Governance: Transparency, Effectiveness, and Accountability
Institutional growth depends on trust. Members must believe that decisions are made transparently, resources are used effectively, and leaders remain accountable to the organization’s mission. These governance principles are not abstract ideals; they are operational necessities that influence engagement, fundraising, and volunteer retention.
Transparency fosters understanding and reduces speculation. Effectiveness ensures that effort translates into measurable progress rather than performative activity. Accountability reinforces the reciprocal relationship between leadership and membership.
For the LNC, embodying these principles means prioritizing clear communication, outcome-oriented planning, and consistent evaluation of initiatives. An organization that demonstrates competence internally strengthens its credibility externally.

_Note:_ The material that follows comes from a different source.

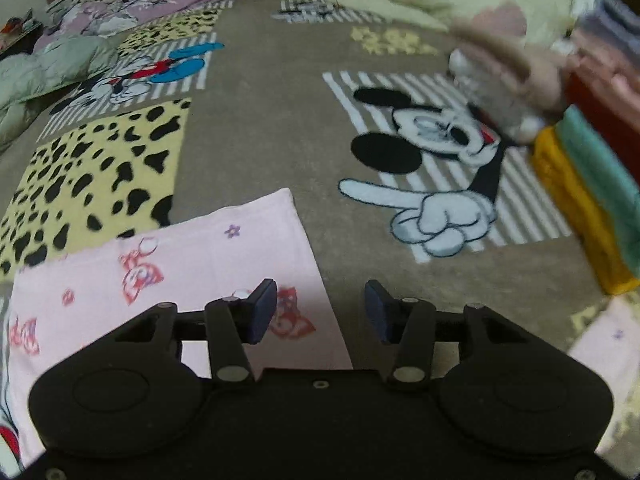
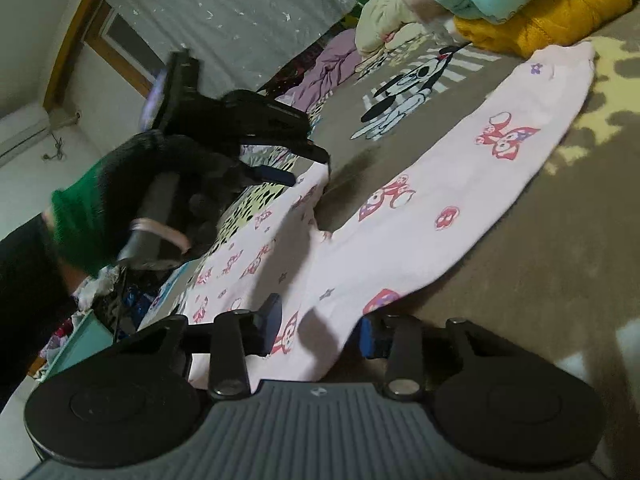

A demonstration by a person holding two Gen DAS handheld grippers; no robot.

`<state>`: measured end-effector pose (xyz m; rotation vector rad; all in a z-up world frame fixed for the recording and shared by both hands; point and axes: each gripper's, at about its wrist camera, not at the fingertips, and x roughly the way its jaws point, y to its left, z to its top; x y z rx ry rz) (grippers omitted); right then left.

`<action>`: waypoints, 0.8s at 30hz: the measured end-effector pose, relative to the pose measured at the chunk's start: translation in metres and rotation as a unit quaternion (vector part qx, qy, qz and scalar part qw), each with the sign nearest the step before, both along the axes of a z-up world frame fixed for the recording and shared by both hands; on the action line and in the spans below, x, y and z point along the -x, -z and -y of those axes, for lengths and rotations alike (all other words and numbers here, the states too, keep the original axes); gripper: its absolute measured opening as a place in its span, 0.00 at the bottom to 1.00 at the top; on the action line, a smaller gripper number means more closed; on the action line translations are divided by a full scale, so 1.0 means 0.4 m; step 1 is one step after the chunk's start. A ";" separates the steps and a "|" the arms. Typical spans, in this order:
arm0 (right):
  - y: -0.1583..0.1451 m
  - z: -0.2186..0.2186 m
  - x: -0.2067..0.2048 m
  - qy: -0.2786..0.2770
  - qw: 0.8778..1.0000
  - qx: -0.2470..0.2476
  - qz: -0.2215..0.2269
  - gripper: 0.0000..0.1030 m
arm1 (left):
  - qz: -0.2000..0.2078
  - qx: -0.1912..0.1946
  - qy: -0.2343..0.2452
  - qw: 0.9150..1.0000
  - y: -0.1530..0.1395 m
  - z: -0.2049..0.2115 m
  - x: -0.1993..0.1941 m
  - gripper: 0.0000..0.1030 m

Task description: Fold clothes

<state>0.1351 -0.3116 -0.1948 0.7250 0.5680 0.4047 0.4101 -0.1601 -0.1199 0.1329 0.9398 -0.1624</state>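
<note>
Pale pink bow-printed cotton trousers (image 2: 420,200) lie flat on a brown cartoon-print blanket (image 1: 260,120); left gripper (image 1: 320,310) gapes empty above one leg; right gripper (image 2: 320,330) (also wide open) straddles the hem, gripping nothing.

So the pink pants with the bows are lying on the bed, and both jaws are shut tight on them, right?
Not quite. The pink pants do lie on the bed, but neither pair of jaws is shut. The left gripper and right gripper both stand open, as each wrist view shows.
</note>
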 end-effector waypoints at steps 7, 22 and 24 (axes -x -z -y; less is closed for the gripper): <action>-0.001 -0.002 -0.008 -0.001 1.000 -0.003 0.002 0.38 | -0.022 -0.084 0.006 0.996 0.051 0.065 -0.071 0.40; -0.008 0.000 -0.002 0.006 1.000 -0.001 0.017 0.14 | -0.009 -0.075 -0.021 0.997 0.018 0.022 -0.097 0.06; -0.018 -0.003 0.003 0.004 1.000 0.006 0.029 0.11 | -0.004 -0.035 -0.031 0.999 0.000 -0.015 -0.093 0.06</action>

Urgency Paired With Patience
The Libertarian Party exists within a political environment characterized by volatility, dissatisfaction, and realignment. Opportunities for growth appear regularly, yet seizing them requires readiness. Organizational capacity cannot be improvised in moments of opportunity; it must be cultivated beforehand.
This creates a dual imperative: act with urgency while thinking in decades. Urgency motivates effort, recruitment, and innovation. Patience sustains long-term projects and prevents discouragement when progress is incremental. Together, they produce steady advancement rather than episodic bursts of activity followed by stagnation.
The Party’s future will be shaped not by singular events but by sustained collective effort.
Building an Institution Worth Inheriting
The Libertarian Party’s mission extends beyond any individual campaign, committee, or convention cycle. We are participants in an intergenerational project: building a political institution capable of advancing liberty long after our current roles conclude. This perspective changes how we evaluate decisions, measure success, and approach leadership.
Institution-building requires cultural maturity, strategic clarity, and a willingness to invest in systems that outlast personalities. It requires recognizing that every volunteer recruited, every process documented, every candidate supported, and every donor cultivated contributes to a foundation others will inherit.
The question before us is not whether the Libertarian Party can succeed, but whether we are willing to undertake the disciplined work success requires.
I believe we are.
And now is the time.

Wow! A tremendous statement of what needs to be done, a call to arms! I’m really interested in reading The proposal to make some of these things happen.